■ **EXERCISE**
Please write out exactly the lines of the data below from the line holding "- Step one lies" through the line holding "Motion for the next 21", and leave out the rest.

■ **DATA FOR THE TASK**
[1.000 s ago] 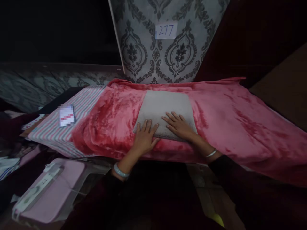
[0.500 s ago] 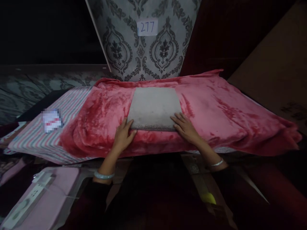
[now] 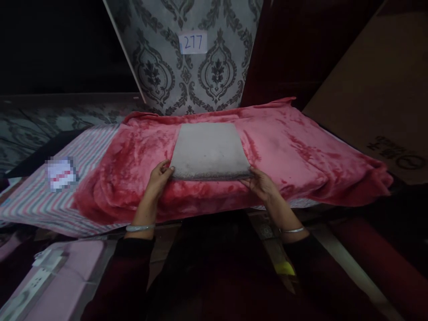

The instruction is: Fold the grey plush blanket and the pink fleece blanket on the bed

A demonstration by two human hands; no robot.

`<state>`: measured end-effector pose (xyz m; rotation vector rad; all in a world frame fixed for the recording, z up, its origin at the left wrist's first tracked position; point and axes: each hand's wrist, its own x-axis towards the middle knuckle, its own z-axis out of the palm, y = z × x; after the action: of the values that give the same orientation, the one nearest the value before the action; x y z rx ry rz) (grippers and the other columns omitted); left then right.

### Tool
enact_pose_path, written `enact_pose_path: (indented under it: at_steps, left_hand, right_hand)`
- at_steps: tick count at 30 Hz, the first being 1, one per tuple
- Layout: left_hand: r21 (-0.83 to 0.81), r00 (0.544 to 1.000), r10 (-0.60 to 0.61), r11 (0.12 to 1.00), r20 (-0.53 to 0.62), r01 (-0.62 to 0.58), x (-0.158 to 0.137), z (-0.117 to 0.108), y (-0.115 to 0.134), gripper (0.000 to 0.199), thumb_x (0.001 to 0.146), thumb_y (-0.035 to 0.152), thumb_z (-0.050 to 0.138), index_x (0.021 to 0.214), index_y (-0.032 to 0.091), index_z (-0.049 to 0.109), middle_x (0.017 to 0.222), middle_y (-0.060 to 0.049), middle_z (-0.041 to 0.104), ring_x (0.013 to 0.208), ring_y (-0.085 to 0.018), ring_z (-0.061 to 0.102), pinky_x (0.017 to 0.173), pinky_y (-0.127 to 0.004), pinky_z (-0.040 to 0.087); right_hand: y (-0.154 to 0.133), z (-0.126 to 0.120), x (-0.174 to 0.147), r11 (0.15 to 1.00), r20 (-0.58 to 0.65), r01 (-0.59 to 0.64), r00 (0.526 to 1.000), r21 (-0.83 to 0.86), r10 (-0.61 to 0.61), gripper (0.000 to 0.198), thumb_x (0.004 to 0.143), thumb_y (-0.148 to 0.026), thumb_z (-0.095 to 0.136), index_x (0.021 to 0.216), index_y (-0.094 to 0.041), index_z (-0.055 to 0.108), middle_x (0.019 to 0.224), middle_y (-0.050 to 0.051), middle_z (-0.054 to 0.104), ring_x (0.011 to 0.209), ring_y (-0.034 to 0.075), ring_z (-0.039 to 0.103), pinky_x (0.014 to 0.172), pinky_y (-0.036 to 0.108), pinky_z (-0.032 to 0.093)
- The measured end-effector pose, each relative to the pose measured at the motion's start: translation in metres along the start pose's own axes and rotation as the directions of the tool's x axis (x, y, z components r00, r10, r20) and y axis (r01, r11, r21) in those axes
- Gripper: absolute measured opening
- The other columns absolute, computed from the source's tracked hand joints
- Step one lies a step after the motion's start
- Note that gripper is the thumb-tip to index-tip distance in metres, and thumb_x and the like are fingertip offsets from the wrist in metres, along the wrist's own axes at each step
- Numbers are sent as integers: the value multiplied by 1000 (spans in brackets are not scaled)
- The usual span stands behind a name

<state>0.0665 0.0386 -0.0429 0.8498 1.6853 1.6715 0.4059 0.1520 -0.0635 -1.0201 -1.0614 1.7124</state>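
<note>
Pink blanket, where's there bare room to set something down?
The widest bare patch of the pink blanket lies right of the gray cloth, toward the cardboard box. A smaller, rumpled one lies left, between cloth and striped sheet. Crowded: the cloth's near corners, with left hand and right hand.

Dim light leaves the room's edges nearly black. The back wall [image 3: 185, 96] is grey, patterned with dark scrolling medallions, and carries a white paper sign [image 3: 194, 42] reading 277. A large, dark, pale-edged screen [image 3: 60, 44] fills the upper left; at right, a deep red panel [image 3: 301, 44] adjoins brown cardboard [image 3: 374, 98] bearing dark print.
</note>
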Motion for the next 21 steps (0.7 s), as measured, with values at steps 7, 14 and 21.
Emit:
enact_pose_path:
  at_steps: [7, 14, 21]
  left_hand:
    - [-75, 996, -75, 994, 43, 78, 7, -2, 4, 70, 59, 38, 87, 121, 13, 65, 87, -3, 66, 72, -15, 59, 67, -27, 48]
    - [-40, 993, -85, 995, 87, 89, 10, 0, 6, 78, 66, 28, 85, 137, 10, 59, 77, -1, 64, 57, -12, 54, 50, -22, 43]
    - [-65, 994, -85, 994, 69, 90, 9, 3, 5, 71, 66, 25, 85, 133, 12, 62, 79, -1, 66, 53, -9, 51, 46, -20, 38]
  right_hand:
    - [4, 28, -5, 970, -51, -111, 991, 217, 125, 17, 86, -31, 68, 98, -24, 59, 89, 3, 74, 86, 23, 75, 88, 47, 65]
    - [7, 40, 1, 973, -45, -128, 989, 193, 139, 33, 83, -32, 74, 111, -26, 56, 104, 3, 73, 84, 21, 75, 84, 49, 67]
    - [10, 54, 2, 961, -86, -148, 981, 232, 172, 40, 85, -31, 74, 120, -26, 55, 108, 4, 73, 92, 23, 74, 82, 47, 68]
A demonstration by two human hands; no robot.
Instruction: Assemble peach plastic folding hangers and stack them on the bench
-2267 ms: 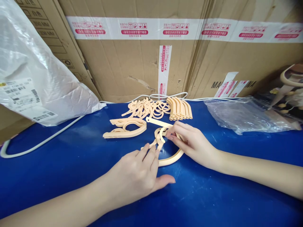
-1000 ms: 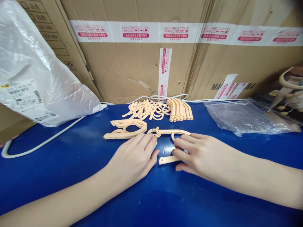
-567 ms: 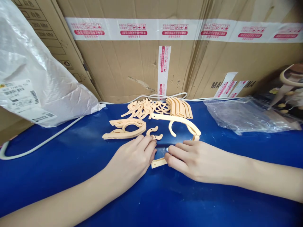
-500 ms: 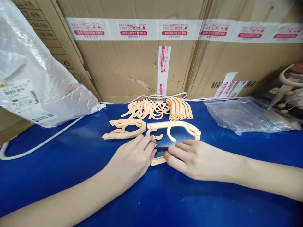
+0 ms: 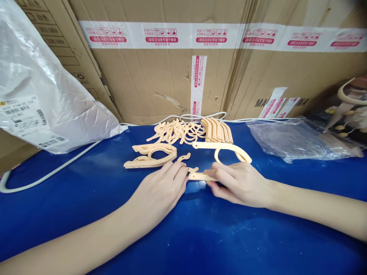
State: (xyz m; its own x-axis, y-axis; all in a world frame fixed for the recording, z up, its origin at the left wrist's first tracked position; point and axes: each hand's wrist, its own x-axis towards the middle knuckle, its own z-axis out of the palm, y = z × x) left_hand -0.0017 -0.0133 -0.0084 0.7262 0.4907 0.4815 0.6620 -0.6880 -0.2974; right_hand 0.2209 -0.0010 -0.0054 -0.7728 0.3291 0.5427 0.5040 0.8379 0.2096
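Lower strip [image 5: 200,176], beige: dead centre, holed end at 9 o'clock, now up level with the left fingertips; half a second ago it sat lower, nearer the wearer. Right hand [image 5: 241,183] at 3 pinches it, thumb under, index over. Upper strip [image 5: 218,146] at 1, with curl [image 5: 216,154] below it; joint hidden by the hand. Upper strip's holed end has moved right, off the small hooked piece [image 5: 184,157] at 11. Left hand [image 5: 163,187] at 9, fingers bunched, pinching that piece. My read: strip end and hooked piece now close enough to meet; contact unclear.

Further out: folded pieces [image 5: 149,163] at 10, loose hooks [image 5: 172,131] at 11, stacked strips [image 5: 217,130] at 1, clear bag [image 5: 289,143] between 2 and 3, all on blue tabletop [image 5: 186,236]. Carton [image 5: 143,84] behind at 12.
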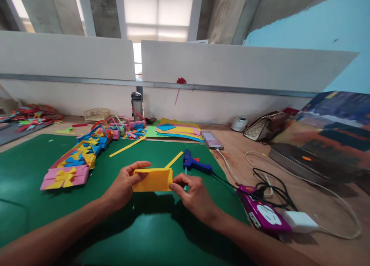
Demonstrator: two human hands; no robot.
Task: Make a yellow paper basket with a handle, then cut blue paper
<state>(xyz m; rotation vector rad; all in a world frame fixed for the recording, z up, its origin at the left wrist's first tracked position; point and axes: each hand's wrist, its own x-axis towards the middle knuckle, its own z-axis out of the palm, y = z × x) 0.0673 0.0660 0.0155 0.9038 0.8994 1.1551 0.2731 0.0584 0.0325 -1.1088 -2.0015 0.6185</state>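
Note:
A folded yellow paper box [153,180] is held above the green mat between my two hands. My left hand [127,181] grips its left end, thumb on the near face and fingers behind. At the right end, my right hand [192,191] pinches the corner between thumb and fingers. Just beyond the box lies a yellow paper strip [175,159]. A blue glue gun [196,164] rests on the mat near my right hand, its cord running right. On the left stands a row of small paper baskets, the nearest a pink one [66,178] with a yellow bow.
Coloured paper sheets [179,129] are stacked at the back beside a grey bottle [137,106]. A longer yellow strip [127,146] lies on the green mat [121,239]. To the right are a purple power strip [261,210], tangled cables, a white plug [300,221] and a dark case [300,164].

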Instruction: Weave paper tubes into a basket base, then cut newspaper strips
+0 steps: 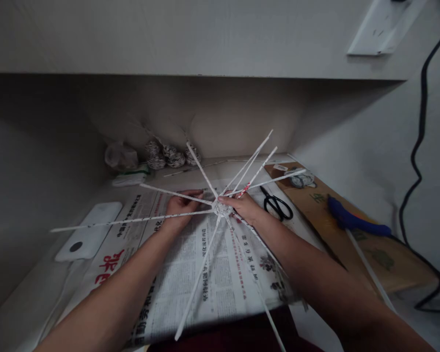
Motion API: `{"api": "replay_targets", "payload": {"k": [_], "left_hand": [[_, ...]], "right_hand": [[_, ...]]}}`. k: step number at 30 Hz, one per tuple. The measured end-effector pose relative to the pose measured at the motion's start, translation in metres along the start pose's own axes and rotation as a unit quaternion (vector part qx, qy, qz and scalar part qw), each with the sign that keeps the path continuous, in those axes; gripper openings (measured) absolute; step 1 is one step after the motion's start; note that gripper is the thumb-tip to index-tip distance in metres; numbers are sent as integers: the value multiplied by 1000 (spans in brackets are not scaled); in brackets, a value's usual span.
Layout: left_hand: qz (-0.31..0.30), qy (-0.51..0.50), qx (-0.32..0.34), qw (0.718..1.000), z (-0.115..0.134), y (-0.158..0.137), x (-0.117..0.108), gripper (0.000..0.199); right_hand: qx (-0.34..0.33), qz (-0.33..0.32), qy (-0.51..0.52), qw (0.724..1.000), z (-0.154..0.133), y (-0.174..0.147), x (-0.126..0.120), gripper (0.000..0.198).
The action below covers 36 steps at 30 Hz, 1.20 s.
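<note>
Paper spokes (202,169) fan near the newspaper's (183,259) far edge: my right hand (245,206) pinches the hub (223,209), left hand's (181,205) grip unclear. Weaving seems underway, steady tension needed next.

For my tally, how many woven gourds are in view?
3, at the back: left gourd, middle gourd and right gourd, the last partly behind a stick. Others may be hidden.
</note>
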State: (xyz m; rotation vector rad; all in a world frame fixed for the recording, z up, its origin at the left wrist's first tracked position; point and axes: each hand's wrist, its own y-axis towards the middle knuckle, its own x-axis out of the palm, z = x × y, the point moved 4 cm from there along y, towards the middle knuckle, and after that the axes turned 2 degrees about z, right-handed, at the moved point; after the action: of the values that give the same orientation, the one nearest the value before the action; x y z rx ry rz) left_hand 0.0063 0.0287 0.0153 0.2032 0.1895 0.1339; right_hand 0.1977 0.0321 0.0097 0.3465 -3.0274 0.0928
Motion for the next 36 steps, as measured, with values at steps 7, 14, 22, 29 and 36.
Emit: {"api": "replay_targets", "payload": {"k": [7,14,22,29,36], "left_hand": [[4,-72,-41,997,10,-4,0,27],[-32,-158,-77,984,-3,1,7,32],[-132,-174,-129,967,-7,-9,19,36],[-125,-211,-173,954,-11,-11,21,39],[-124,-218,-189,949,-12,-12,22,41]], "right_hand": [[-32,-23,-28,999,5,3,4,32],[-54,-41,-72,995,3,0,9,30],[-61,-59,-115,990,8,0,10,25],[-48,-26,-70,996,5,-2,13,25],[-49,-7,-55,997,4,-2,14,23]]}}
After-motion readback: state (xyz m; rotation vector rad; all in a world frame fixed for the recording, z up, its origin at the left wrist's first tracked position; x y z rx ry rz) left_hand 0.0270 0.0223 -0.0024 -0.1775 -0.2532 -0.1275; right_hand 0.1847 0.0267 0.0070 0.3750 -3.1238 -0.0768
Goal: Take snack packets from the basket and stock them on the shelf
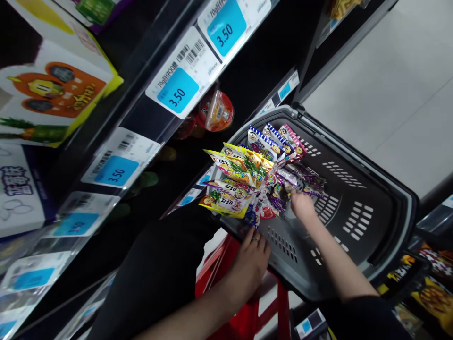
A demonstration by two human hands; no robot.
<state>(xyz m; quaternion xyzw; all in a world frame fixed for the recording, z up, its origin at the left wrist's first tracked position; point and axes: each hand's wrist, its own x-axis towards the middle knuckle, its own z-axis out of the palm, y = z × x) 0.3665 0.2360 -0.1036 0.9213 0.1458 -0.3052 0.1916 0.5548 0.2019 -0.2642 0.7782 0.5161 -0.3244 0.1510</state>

■ **REPLY TO THE TASK**
- Step one lies a step after the motion's start
- Note that gripper is the thumb-tip to index-tip distance in metres, and thumb_x and the like are fingertip offsets from the wrist in metres, along the wrist's own axes at each step
- Numbers are sent as integers: the value multiplied by 1000 (spans in brackets are not scaled)
- The usual span stands behind a name

<state>0.0665 0.0386 -0.0429 0.8498 1.6853 1.6715 0.4059 0.1520 -0.0635 -1.0201 -1.0614 1.7124</state>
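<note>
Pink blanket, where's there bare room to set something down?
The widest bare patch of the pink blanket lies right of the gray cloth, toward the cardboard box. A smaller, rumpled one lies left, between cloth and striped sheet. Crowded: the cloth's near corners, with left hand and right hand.

Dim light leaves the room's edges nearly black. The back wall [image 3: 185, 96] is grey, patterned with dark scrolling medallions, and carries a white paper sign [image 3: 194, 42] reading 277. A large, dark, pale-edged screen [image 3: 60, 44] fills the upper left; at right, a deep red panel [image 3: 301, 44] adjoins brown cardboard [image 3: 374, 98] bearing dark print.
</note>
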Motion for the next 21 steps (0.7 s), as measured, with values at steps 7, 14 and 21.

That completes the response to the exercise.